Layered double hydroxides in nanofiltration as a new approach to nitrate removal.
Hossein Haji Mohammadi Shire Jini, Zahra Zangeneh, Toraj Mohammadi, Abbas Akbarzadeh
Abstract
Open AccessHigh nitrate concentrations in water present serious risks to human health. This study evaluates two removal strategies: layered double hydroxide (LDH) nanoparticles (NPs) and LDH-incorporated thin-film composite nanofiltration (TFC-NF) membranes to reduce nitrate concentration. First, Mg-Al, Ni-Fe, and Mn-impregnated Zn-Al LDH NPs were co-precipitated, characterized using X-ray diffraction (XRD), Fourier-transform infrared spectroscopy (FTIR), Brunauer-Emmett-Teller (BET) analysis, field emission scanning electron microscopy (FESEM), and zeta potential measurement, and tested in batch adsorption experiments (20 mg/L nitrate solution, 1 g/L adsorbent dosage). Among the LDH NPs tested, Ni-Fe LDH demonstrated the highest nitrate rejection, achieving 13-14% at this concentration, with no significant change with further calcination. Next, the TFC-NF membranes were fabricated by embedding LDH NPs into the support layer; one variant received additional layer-by-layer (LBL) surface modification.
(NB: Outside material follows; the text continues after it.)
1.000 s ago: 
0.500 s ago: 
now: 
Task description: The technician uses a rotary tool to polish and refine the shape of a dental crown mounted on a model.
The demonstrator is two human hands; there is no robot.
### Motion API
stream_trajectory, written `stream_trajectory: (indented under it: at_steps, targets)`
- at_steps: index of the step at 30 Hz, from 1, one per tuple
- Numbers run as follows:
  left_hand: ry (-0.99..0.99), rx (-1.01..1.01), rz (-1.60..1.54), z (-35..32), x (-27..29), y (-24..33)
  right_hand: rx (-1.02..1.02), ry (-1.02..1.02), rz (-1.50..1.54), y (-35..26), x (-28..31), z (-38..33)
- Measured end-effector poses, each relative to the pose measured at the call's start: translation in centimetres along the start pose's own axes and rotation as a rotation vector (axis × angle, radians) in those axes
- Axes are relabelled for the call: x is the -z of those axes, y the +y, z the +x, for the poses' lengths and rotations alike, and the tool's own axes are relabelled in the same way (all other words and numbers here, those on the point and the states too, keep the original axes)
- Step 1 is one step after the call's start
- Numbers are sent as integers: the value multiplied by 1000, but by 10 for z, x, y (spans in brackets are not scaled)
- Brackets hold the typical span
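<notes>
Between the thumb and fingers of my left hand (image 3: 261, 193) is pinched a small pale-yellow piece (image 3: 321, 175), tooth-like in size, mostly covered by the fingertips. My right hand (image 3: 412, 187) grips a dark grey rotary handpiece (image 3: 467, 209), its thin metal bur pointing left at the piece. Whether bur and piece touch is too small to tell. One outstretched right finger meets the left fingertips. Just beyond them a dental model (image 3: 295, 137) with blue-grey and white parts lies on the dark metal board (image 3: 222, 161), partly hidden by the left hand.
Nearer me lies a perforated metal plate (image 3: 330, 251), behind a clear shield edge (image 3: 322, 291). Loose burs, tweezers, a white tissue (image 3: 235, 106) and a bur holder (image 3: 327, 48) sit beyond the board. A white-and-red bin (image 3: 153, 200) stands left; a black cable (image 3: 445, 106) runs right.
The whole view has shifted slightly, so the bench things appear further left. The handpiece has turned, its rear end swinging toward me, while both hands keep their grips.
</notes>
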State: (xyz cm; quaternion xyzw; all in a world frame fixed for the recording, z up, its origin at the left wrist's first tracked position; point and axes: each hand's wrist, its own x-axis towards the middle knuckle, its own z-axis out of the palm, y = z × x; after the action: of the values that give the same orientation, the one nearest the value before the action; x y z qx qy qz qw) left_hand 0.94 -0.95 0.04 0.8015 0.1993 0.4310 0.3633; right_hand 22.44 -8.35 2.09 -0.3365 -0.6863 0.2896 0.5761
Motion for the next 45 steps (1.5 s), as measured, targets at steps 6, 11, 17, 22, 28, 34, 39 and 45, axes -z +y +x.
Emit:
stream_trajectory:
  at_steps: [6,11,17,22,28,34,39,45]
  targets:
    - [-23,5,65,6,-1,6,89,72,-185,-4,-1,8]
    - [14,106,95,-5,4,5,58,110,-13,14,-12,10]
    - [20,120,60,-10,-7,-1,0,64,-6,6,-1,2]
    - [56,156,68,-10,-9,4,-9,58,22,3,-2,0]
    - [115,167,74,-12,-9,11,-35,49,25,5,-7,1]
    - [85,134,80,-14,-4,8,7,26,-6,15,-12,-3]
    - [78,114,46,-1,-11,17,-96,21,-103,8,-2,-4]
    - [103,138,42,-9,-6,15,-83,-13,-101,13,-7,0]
The membranes were also characterized using FESEM and then evaluated using a 50 mg/L nitrate solution at 6 bar pressure and 25 °C. The TFC-NF membrane containing 0.25 wt% Mn-impregnated Zn-Al LDH achieved nitrate rejection of 43% with pure water flux (PWF) of 4.5 L/m2 h bar-1. Under the same conditions, the LBL-TFC NF membrane showed lower nitrate rejection of 17% but higher PWF of 7.7 L/m2 h bar-1.